**Requirement:**
Retype the whole of the data exactly.

[Records from a data collection]
"""

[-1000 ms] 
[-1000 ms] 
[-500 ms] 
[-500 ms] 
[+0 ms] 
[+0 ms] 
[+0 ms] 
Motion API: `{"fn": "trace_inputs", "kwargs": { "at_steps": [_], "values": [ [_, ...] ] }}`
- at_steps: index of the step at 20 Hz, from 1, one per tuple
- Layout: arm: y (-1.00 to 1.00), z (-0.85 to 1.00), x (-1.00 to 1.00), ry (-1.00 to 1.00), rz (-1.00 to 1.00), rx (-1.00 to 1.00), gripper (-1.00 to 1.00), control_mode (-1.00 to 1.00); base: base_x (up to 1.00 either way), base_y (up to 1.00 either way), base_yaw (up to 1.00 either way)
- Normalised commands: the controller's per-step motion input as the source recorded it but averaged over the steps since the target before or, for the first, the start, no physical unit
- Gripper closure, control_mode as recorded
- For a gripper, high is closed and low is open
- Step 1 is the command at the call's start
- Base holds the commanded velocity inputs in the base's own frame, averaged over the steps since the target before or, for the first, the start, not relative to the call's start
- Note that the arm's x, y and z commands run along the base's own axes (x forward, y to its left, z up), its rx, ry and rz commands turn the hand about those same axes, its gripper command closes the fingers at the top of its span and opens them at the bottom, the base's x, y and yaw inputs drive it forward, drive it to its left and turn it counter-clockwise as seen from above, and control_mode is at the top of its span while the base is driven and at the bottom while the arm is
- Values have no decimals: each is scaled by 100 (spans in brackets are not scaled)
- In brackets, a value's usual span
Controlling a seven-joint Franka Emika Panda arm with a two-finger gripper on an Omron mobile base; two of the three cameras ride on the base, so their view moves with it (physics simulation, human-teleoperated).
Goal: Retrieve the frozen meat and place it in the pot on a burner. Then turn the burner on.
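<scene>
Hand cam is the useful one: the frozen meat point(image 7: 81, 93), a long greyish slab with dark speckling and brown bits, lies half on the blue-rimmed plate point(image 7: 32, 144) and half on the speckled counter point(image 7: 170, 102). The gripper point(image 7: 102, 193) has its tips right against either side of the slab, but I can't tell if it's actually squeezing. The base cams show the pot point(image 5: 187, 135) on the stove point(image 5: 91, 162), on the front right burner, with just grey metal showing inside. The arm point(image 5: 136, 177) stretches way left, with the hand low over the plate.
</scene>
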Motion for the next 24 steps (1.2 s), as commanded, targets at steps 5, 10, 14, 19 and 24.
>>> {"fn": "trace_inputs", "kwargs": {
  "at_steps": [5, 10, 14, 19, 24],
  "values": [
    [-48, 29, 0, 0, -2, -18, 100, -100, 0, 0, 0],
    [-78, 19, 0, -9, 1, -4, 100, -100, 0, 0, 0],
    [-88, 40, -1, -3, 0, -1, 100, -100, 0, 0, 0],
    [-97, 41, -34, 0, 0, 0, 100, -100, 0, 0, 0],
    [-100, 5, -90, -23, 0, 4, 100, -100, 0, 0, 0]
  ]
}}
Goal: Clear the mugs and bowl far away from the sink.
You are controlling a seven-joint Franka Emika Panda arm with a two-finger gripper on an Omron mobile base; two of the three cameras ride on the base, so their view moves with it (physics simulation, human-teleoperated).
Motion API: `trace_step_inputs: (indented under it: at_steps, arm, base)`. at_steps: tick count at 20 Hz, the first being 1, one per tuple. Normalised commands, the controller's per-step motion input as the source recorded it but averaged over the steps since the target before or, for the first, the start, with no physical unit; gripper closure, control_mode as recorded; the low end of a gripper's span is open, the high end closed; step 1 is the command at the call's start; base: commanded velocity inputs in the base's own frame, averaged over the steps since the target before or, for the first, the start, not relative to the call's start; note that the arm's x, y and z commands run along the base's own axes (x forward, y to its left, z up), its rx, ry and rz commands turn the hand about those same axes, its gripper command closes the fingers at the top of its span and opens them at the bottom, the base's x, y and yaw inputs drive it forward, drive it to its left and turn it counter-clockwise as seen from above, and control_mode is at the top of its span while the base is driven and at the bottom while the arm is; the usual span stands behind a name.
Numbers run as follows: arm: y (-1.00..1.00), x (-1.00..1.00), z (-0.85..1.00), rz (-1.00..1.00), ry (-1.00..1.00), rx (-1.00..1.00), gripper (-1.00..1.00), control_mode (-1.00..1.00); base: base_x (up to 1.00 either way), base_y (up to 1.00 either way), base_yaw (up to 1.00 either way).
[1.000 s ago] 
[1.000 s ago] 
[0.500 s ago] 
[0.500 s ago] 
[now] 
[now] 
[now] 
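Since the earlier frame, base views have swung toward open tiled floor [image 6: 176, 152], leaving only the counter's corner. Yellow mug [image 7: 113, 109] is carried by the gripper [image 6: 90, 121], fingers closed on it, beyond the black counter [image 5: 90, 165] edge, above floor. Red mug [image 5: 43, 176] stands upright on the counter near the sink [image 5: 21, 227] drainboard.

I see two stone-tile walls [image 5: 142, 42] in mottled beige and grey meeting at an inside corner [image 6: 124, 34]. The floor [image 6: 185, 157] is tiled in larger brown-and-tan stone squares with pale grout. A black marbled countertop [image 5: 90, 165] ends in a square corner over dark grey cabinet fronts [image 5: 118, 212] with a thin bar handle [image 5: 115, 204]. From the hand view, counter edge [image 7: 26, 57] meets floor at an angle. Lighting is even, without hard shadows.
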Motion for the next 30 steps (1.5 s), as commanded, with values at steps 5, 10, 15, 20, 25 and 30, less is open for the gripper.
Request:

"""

**Output for this task:**
[-1000 ms] 
[-1000 ms] 
[-500 ms] 
[-500 ms] 
[+0 ms] 
[+0 ms] 
[+0 ms] 
Motion API: `{"fn": "trace_inputs", "kwargs": { "at_steps": [_], "values": [ [_, ...] ] }}`
- at_steps: index of the step at 20 Hz, from 1, one per tuple
- Layout: arm: y (-1.00 to 1.00), z (-0.85 to 1.00), x (-1.00 to 1.00), ry (-1.00 to 1.00), rz (-1.00 to 1.00), rx (-1.00 to 1.00), gripper (-1.00 to 1.00), control_mode (-1.00 to 1.00); base: base_x (up to 1.00 either way), base_y (up to 1.00 either way), base_yaw (up to 1.00 either way)
- Normalised commands: the controller's per-step motion input as the source recorded it but averaged over the steps since the target before or, for the first, the start, no physical unit
- Gripper closure, control_mode as recorded
- For a gripper, high is closed and low is open
- Step 1 is the command at the call's start
- Base holds the commanded velocity inputs in the base's own frame, averaged over the steps since the target before or, for the first, the start, not relative to the call's start
- Note that the arm's x, y and z commands run along the base's own axes (x forward, y to its left, z up), its rx, ry and rz commands turn the hand about those same axes, its gripper command closes the fingers at the top of its span and opens them at the bottom, the base's x, y and yaw inputs drive it forward, drive it to its left and turn it counter-clockwise as seen from above, and control_mode is at the top of its span while the base is driven and at the bottom while the arm is
- Values have no decimals: each is scaled by 100 (spans in brackets are not scaled)
- In brackets, a value's usual span
Controlling a seven-joint Franka Emika Panda arm with a two-finger gripper on an Omron mobile base; two of the three cameras ride on the base, so their view moves with it (physics simulation, human-teleoperated).
Goal: Retrieve the frozen meat and place it in the pot on a burner. Then turn the burner on.
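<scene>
Hand cam is the useful one: the frozen meat point(image 7: 81, 93), a long greyish slab with dark speckling and brown bits, lies half on the blue-rimmed plate point(image 7: 32, 144) and half on the speckled counter point(image 7: 170, 102). The gripper point(image 7: 102, 193) has its tips right against either side of the slab, but I can't tell if it's actually squeezing. The base cams show the pot point(image 5: 187, 135) on the stove point(image 5: 91, 162), on the front right burner, with just grey metal showing inside. The arm point(image 5: 136, 177) stretches way left, with the hand low over the plate.
</scene>
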Motion for the next 24 steps (1.2 s), as commanded, targets at steps 5, 10, 14, 19 and 24.
>>> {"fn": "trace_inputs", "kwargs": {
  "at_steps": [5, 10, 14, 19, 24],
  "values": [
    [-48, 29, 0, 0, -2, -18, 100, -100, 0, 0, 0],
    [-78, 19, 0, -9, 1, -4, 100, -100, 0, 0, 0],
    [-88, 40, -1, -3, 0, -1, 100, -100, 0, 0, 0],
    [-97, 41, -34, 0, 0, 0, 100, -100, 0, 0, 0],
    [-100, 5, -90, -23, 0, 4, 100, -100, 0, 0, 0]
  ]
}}
Goal: Clear the mugs and bowl far away from the sink.
You are controlling a seven-joint Franka Emika Panda arm with a two-finger gripper on an Omron mobile base; two of the three cameras ride on the base, so their view moves with it (physics simulation, human-teleoperated).
Motion API: `trace_step_inputs: (indented under it: at_steps, arm, base)`. at_steps: tick count at 20 Hz, the first being 1, one per tuple. Normalised commands, the controller's per-step motion input as the source recorded it but averaged over the steps since the target before or, for the first, the start, with no physical unit; gripper closure, control_mode as recorded; the low end of a gripper's span is open, the high end closed; step 1 is the command at the call's start; base: commanded velocity inputs in the base's own frame, averaged over the steps since the target before or, for the first, the start, not relative to the call's start; note that the arm's x, y and z commands run along the base's own axes (x forward, y to its left, z up), its rx, ry and rz commands turn the hand about those same axes, its gripper command closes the fingers at the top of its span and opens them at the bottom, the base's x, y and yaw inputs drive it forward, drive it to its left and turn it counter-clockwise as seen from above, and control_mode is at the top of its span while the base is driven and at the bottom while the arm is; the usual span stands behind a name.
Numbers run as follows: arm: y (-1.00..1.00), x (-1.00..1.00), z (-0.85..1.00), rz (-1.00..1.00), ry (-1.00..1.00), rx (-1.00..1.00), gripper (-1.00..1.00), control_mode (-1.00..1.00); base: base_x (up to 1.00 either way), base_y (up to 1.00 either way), base_yaw (up to 1.00 either way).
[1.000 s ago] 
[1.000 s ago] 
[0.500 s ago] 
[0.500 s ago] 
[now] 
[now] 
[now] 
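Since the earlier frame, base views have swung toward open tiled floor [image 6: 176, 152], leaving only the counter's corner. Yellow mug [image 7: 113, 109] is carried by the gripper [image 6: 90, 121], fingers closed on it, beyond the black counter [image 5: 90, 165] edge, above floor. Red mug [image 5: 43, 176] stands upright on the counter near the sink [image 5: 21, 227] drainboard.

I see two stone-tile walls [image 5: 142, 42] in mottled beige and grey meeting at an inside corner [image 6: 124, 34]. The floor [image 6: 185, 157] is tiled in larger brown-and-tan stone squares with pale grout. A black marbled countertop [image 5: 90, 165] ends in a square corner over dark grey cabinet fronts [image 5: 118, 212] with a thin bar handle [image 5: 115, 204]. From the hand view, counter edge [image 7: 26, 57] meets floor at an angle. Lighting is even, without hard shadows.
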Motion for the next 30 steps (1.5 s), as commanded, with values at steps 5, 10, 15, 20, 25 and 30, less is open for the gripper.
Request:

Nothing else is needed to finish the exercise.